An outreach treatment program for depression in the workplace can significantly lower depressive symptoms among employees, improve job retention, reduce absences, and increase work productivity, according to Philip S. Wang, MD, and colleagues. The researchers, who reported their findings in the September 26 JAMA, believe that employers would experience a positive return on investment from such a program.
Study participants were employees of 16 large companies who screened positive for possible depression on a health risk appraisal survey and were contacted via telephone and given a survey that included the Quick Inventory of Depressive Symptomatology–Self-Report (QIDS-SR); those with a score of 8 or higher had moderate or severe depression and were eligible for randomization. A total of 304 participants were randomized to receive a free-of-charge, structured telephone intervention program that systematically assessed the need for treatment and encouraged employees to enter outpatient treatment with psychotherapy and/or antidepressant medication. The program also provided support for treatment adherence, monitored treatment quality and continuity, and made recommendations to clinicians.
Another 300 participants were randomized to usual care, informed that they had possible depression, and advised to consult with a clinician. They were allowed to access any usual available insurance benefit or service, such as psychotherapy or pharmacotherapy.
ENHANCED INTERVENTION FOR DEPRESSION
“Workers in the intervention group worked an average of two more hours per week than workers in the usual care group, which is equivalent to an annualized effect of more than two weeks of work,” noted Dr. Wang, Director of the Division of Services and Intervention Research at the NIMH, and colleagues. This, coupled with increased job retention (at 12 months, 92.6% in the intervention group vs 88% in the usual care group; odds ratio [OR], 1.7), resulted in a significant 2.6-hour improvement per week in overall work function among intervention participants. At six months, QIDS-SR scores were significantly lower among those provided with the intervention than in those who received usual care, with mean scores of 10.2 and 11.2, respectively. Substantial depression symptom improvement (≥50% reduction in QIDS-SR score) occurred in a larger proportion of the intervention group than in the usual care group at six months; by 12 months, the difference was significant (30.9% of the intervention group and 21.6% of the usual care group). More than one-quarter of the intervention group experienced recovery at 12 months with a QIDS-SR score of 5 or less, significantly greater than those receiving usual care (17.7%).
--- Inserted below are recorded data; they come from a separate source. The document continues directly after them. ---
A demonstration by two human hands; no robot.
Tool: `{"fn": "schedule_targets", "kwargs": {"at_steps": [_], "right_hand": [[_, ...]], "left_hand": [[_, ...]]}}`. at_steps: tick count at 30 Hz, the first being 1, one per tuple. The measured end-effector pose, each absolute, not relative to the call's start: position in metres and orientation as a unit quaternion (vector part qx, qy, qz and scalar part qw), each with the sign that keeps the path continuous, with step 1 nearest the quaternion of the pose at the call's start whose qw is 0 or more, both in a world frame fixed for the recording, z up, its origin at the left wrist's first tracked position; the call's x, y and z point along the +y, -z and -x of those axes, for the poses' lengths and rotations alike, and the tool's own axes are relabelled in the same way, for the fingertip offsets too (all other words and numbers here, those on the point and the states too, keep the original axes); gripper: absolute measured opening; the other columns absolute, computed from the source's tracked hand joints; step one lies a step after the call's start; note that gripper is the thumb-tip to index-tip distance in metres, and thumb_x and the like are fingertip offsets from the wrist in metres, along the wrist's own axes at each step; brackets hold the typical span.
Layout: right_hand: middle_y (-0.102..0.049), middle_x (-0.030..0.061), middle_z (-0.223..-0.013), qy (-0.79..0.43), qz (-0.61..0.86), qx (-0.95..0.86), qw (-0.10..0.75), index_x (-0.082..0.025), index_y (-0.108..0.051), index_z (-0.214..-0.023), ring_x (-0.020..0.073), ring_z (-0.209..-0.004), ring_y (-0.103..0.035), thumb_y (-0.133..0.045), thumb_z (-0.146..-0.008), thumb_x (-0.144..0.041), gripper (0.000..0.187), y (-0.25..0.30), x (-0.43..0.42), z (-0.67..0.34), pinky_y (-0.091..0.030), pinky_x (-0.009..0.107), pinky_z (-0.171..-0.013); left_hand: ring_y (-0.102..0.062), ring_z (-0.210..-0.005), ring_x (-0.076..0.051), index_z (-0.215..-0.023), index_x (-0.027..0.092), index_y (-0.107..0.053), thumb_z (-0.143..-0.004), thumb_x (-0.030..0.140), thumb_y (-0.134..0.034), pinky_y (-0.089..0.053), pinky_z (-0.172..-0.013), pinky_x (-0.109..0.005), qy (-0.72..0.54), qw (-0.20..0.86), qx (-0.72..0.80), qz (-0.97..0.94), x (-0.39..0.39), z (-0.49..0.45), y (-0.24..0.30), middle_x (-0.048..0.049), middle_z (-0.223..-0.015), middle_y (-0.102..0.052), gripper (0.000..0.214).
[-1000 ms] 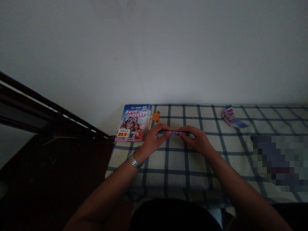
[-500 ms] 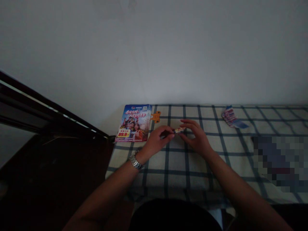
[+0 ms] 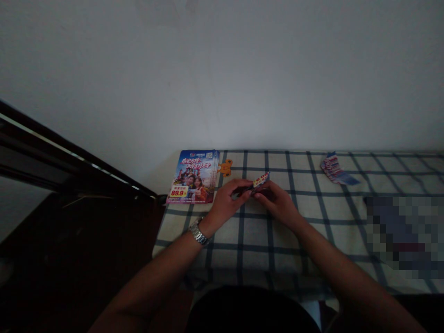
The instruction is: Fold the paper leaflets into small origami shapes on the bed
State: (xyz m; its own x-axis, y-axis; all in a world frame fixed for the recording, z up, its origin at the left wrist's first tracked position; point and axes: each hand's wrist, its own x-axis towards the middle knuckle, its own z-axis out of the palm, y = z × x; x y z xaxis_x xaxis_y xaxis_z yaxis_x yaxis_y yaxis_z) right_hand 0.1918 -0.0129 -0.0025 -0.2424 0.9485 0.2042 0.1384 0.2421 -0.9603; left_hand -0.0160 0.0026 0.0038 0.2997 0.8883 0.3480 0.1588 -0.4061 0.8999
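Observation:
Both my hands meet over a checked cloth (image 3: pixel 312 217) and pinch a small folded leaflet (image 3: pixel 261 179) with red and yellow print between them. My left hand (image 3: pixel 227 201), with a metal watch at the wrist, grips its left end with closed fingers. From the right, my right hand (image 3: pixel 275 201) holds the other end, fingers curled round it. The folded strip tilts up to the right. A stack of colourful leaflets (image 3: pixel 194 176) marked 89.9 lies flat just left of my left hand.
A small orange figure (image 3: pixel 225 167) lies beside the leaflet stack. Another folded leaflet (image 3: pixel 335 169) rests at the far right of the cloth. A blurred-out patch covers the right side. A dark wooden frame and a dark floor lie to the left, a pale wall behind.
The long strip stretched between my hands a second ago has been folded shorter. My hands have come closer together and the folded piece now tilts upward.

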Motion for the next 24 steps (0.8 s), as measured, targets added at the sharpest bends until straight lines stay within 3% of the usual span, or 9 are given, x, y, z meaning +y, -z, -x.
{"fn": "schedule_targets", "kwargs": {"at_steps": [11,24], "right_hand": [[-0.069,0.0037,-0.097,-0.452,0.423,-0.626,0.473,-0.026,-0.065,-0.099,0.0212,-0.092,-0.070,-0.072,-0.093,-0.048,0.024,0.0085,-0.0104,-0.1926,-0.060,0.037,-0.086],[-0.068,0.0025,-0.096,-0.441,0.424,-0.651,0.450,-0.025,-0.062,-0.100,0.0199,-0.089,-0.070,-0.067,-0.098,-0.042,0.017,0.0072,-0.0105,-0.1950,-0.058,0.033,-0.081]], "left_hand": [[-0.072,-0.113,-0.021,-0.113,0.029,-0.079,-0.095,0.036,-0.075,-0.058,-0.104,-0.040,-0.449,0.405,0.350,-0.715,0.0015,0.0150,-0.0019,-0.0037,-0.119,-0.077,0.020],[-0.074,-0.103,-0.020,-0.114,0.022,-0.077,-0.097,0.042,-0.069,-0.062,-0.089,-0.031,-0.440,0.433,0.390,-0.683,-0.0010,0.0129,-0.0054,-0.0070,-0.112,-0.078,0.028]]}}
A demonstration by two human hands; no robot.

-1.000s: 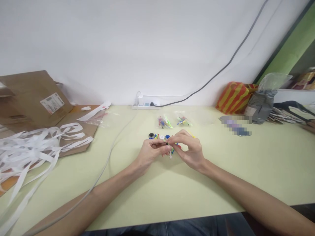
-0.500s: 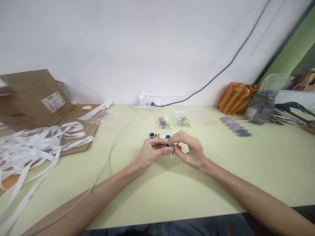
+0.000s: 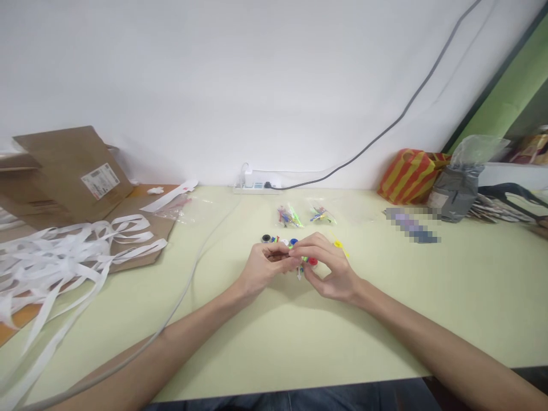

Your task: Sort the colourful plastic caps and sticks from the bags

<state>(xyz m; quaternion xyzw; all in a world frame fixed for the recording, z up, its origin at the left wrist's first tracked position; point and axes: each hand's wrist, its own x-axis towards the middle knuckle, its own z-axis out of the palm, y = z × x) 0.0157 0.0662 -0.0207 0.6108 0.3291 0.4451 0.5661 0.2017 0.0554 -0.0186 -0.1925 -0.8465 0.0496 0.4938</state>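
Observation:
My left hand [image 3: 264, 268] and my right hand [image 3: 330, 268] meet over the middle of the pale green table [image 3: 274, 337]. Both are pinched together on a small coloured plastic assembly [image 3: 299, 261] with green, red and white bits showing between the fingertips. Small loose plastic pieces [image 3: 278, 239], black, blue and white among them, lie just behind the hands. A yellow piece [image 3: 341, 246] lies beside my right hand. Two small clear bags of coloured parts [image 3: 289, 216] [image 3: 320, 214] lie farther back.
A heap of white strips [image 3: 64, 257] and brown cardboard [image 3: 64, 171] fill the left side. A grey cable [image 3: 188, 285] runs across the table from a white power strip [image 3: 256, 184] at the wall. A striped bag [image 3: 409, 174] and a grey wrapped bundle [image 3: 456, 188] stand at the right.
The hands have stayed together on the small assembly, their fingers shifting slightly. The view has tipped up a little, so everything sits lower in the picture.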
Those assigned to the intervention group were also 1.6 times more likely to receive any mental health specialty treatment compared with those in usual care, but they were less likely to receive depression treatment in primary care or nonmedical settings (ORs, 0.7 and 0.6, respectively). Intervention patients also had more treatment contacts during the 12-month study, with a mean of 12.7, compared with a mean of 6.5 treatment contacts in the usual care group.
REDUCED DEPRESSION LEADS TO EMPLOYER COST SAVINGS
Although a formal evaluation of the intervention’s return on investment to employers is not yet possible, the investigators asserted that “the $1800 annualized value of higher mean hours worked among intervention participants retaining their jobs by itself far exceeds the $100 to $400 outreach and care management costs associated with low- to moderate-intensity interventions.” They proposed that companies view outreach and enhanced care for depressed employees as an investment in worker productivity rather than a workplace cost.
In an accompanying editorial, Kenneth B. Wells, MD, and Jeanne Miranda, PhD, of the Department of Psychiatry and Biobehavioral Services at the University of California, Los Angeles, noted that depression interventions offer advantages for employees with depression, their family and friends, their employers, and society. Drs. Wells and Miranda also pointed out that insurance policy changes need to avoid undermining the goals of such programs, for example, the exclusion of depression treatment from health care coverage when an employee changes jobs or insurance, based on a recent history of treatment in an employer-based depression program. “Under such an ill-advised policy, the risk of losing coverage would serve as a major deterrent to seeking care,” they asserted.
“Learning how to optimize personal and societal gains by improving access to quality depression care across diverse communities through employer, practice, and community-based programs and policy changes is a next agenda for evidence-based action,” concluded the editorialists.